Complex Health Dept. Regulations Threaten La. Abortion Clinics

January 30, 2014 — New Louisiana rules for abortion clinics could make it difficult for any of the state's five clinics to stay open, abortion-rights supporters say, the AP/Washington Times reports.

According to the Louisiana Department of Health and Hospitals, the new rules are meant to clarify licensing requirements, consolidate those requirements into one section of state code and comply with new legislation. A public hearing on the proposed rules is set for Feb. 4.

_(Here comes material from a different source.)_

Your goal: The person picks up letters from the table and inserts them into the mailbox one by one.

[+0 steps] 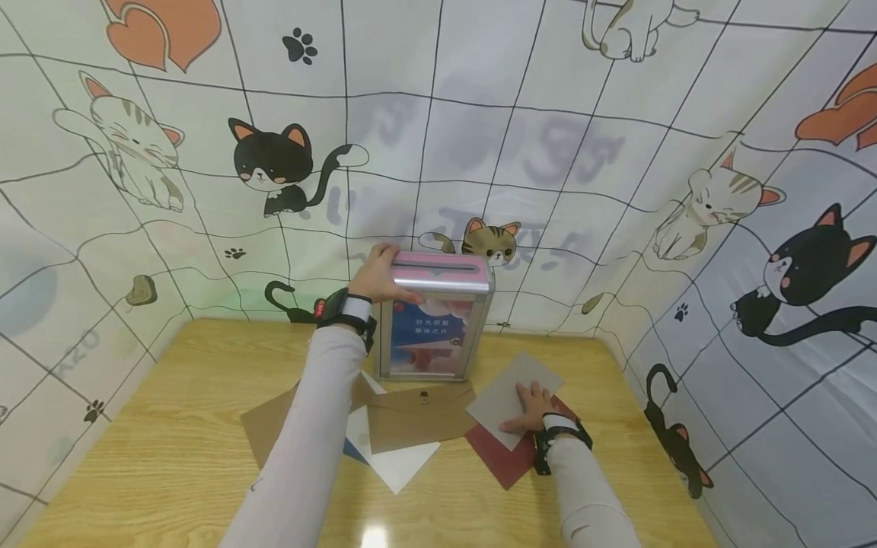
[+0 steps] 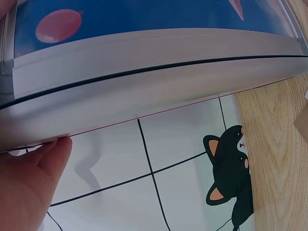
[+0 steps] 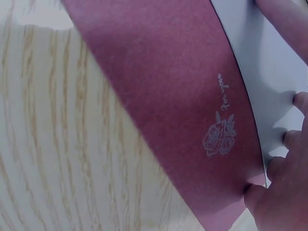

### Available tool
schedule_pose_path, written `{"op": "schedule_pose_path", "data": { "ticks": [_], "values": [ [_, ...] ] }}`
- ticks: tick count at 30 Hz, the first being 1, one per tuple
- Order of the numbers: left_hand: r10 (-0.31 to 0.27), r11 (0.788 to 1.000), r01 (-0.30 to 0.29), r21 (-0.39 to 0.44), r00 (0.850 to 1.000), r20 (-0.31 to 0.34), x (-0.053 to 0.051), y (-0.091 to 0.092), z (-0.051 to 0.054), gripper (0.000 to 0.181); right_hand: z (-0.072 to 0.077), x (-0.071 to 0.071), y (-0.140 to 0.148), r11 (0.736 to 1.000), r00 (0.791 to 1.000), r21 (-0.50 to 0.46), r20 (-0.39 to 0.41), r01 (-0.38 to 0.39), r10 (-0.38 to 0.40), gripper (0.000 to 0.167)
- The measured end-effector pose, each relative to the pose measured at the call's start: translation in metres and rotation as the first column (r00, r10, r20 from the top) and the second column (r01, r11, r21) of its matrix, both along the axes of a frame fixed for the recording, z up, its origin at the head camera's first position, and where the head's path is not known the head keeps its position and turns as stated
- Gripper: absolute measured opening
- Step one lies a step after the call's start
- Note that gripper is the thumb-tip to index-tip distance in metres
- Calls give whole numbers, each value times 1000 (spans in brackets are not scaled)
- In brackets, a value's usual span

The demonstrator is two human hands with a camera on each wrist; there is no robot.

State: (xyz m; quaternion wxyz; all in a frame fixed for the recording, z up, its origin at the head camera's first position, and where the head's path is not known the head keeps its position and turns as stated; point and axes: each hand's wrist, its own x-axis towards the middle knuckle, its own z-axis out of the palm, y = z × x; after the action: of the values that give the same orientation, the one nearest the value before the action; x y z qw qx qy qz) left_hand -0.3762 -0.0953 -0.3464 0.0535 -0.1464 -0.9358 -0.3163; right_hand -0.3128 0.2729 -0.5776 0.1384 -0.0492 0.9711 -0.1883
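Observation:
A pink-topped mailbox [image 1: 438, 262] with a slot in its lid and a silver frame stands upright at the back of the table. My left hand [image 1: 379, 275] grips its upper left corner, thumb over the front edge; the left wrist view shows the silver edge of the mailbox [image 2: 159, 53] close up. To the right, my right hand [image 1: 533, 407] rests on a grey envelope [image 1: 503, 388] with its fingers spread. Under that lies a red envelope [image 1: 503, 457], printed with a rose and "for you" in the right wrist view. The right fingertips touch both envelopes [image 3: 226, 48].
Before the mailbox a brown envelope [image 1: 418, 418] overlaps a white one [image 1: 397, 468], with a blue corner [image 1: 354, 450] beneath. Another brown envelope [image 1: 267, 422] lies partly behind the left forearm. Cat-printed cloth [image 1: 466, 152] hangs behind and beside the wooden table [image 1: 185, 396].

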Motion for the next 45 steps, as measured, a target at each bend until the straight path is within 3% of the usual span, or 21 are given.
{"op": "schedule_pose_path", "data": {
  "ticks": [6,13,22,33,36,42,45],
  "values": [
    [-10,1000,10,2,1000,-12,-3,-2,-1,116,6,2,-2,1000,1000,8,7,-18,18,110],
    [-23,1000,23,7,999,-25,-3,-3,-2,115,24,11,-10,1000,1000,-6,16,-20,20,91],
    [-12,1000,12,-2,999,-29,-2,-2,-3,115,24,9,-9,998,999,35,-20,-46,47,67],
    [-5,1000,4,-3,1000,-22,-1,-2,-2,116,34,13,-13,999,999,29,-24,-39,40,62],
    [-5,1000,5,-3,1000,-19,-1,-2,-2,115,33,13,-15,997,999,66,-28,-42,44,68],
    [-2,1000,2,-1,1000,-18,-1,-2,-2,115,20,6,-20,990,1000,144,3,4,-4,110],
    [-4,1000,4,0,1000,-20,-1,-2,-2,115,8,2,-19,983,1000,181,8,26,-27,123]
  ]
}}
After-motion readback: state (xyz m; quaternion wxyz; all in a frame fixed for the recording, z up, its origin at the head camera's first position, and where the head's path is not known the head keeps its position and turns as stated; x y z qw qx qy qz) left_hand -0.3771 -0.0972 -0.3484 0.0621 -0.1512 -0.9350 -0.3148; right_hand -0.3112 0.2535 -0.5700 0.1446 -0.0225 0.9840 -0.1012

However, abortion-rights supporters said the new rules go beyond legislative requirements and seem aimed at making it difficult for the clinics to stay in business.

Impact on Clinics

Louisiana already has some of the toughest abortion restrictions in the country, according to the AP/Times. The five clinics the new regulations would affect are located in Baton Rouge, Bossier City, Shreveport and the New Orleans area, where Planned Parenthood is currently trying to build a clinic.

Ellie Schilling, a New Orleans attorney counseling the state's abortion clinics, said that the 20 pages of rules include square footage and staffing requirements and remove some of clinics' appeals rights.

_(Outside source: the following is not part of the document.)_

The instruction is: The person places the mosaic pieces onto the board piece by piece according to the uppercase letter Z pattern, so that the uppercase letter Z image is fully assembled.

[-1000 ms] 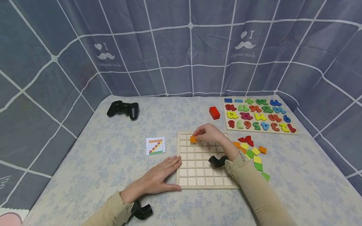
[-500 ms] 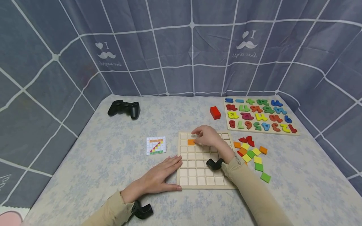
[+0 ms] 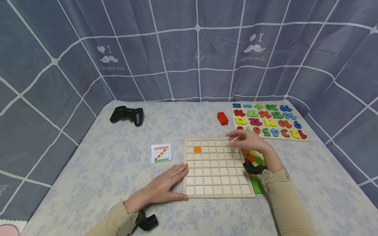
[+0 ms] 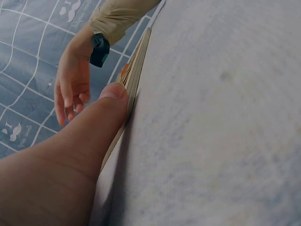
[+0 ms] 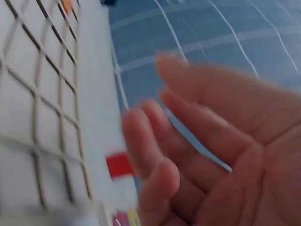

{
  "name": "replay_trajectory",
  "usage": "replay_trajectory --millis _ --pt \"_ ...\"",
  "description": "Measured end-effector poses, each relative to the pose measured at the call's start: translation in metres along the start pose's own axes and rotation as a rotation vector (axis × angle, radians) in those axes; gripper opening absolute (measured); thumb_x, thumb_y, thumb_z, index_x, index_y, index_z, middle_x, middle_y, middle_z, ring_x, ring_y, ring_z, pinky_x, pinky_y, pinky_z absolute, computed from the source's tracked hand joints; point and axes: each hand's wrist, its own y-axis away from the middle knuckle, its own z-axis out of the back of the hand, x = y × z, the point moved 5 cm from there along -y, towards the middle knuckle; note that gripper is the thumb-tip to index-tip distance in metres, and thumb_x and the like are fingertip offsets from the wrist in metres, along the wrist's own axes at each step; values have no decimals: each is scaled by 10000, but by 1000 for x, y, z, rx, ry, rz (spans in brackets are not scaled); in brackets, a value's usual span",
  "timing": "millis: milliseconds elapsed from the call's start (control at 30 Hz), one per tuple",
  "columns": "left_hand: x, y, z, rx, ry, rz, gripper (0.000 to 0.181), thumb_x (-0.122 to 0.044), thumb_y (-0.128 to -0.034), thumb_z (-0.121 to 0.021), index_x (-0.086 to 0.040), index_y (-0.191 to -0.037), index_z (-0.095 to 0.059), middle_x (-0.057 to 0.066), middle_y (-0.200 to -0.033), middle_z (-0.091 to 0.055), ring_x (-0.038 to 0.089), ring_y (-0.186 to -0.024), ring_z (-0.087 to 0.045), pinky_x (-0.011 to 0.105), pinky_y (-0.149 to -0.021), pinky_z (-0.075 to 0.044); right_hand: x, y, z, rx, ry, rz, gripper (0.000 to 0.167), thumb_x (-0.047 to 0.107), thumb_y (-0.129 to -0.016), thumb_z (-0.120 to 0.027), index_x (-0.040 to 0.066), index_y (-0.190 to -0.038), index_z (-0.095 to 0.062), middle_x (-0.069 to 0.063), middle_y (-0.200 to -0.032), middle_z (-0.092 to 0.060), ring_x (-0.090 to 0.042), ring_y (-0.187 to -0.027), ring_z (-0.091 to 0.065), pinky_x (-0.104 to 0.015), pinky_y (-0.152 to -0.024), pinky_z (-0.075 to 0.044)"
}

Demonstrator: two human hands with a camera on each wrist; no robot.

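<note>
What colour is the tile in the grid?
Orange; the tile shows best in the head view.

So there's a black game controller [image 3: 127,115] parked at the back left of the tabletop [image 3: 88,170], which has a pale bluish floral pattern. Well apart, back right, there's a number board [image 3: 290,139] full of chunky colourful numerals, with a small red block [image 3: 222,118] just beside it. Behind everything hangs a grey-blue curtain [image 3: 165,52] with white grid lines, mustache prints [image 3: 254,48] and backwards lettering. Oh, and something pink [image 3: 9,230] pokes into the bottom-left corner.
</note>
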Motion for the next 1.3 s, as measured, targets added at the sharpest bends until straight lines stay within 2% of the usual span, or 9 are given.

Current regulations adequately protect patients' safety, Schilling said, adding that now "DHH has basically given itself a whole arsenal of medically unnecessary and arbitrary rules that it can cite facilities for." For example, if a clinic moves to a new location or makes management changes, it has to reapply for a license.

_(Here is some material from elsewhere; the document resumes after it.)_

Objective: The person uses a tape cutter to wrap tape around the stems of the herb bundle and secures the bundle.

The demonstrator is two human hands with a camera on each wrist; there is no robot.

Schilling said that it "seems clear that their intent is to shut clinics down" and that the newly enacted legislation "gives them so many ways to do it."

Change to Blood Test Requirements

The rules originally would have required that a pregnant woman receive a blood test 30 days prior to seeking an abortion.

DHH spokesperson Olivia Watkins said the provision's phrasing was wrong and that it would be removed.

"The intent was to say that blood test results be provided to facilities at least 24 hours prior to a procedure being done to give time for doctors to clinically review lab results," she said (Deslatte, AP/Washington Times, 1/29).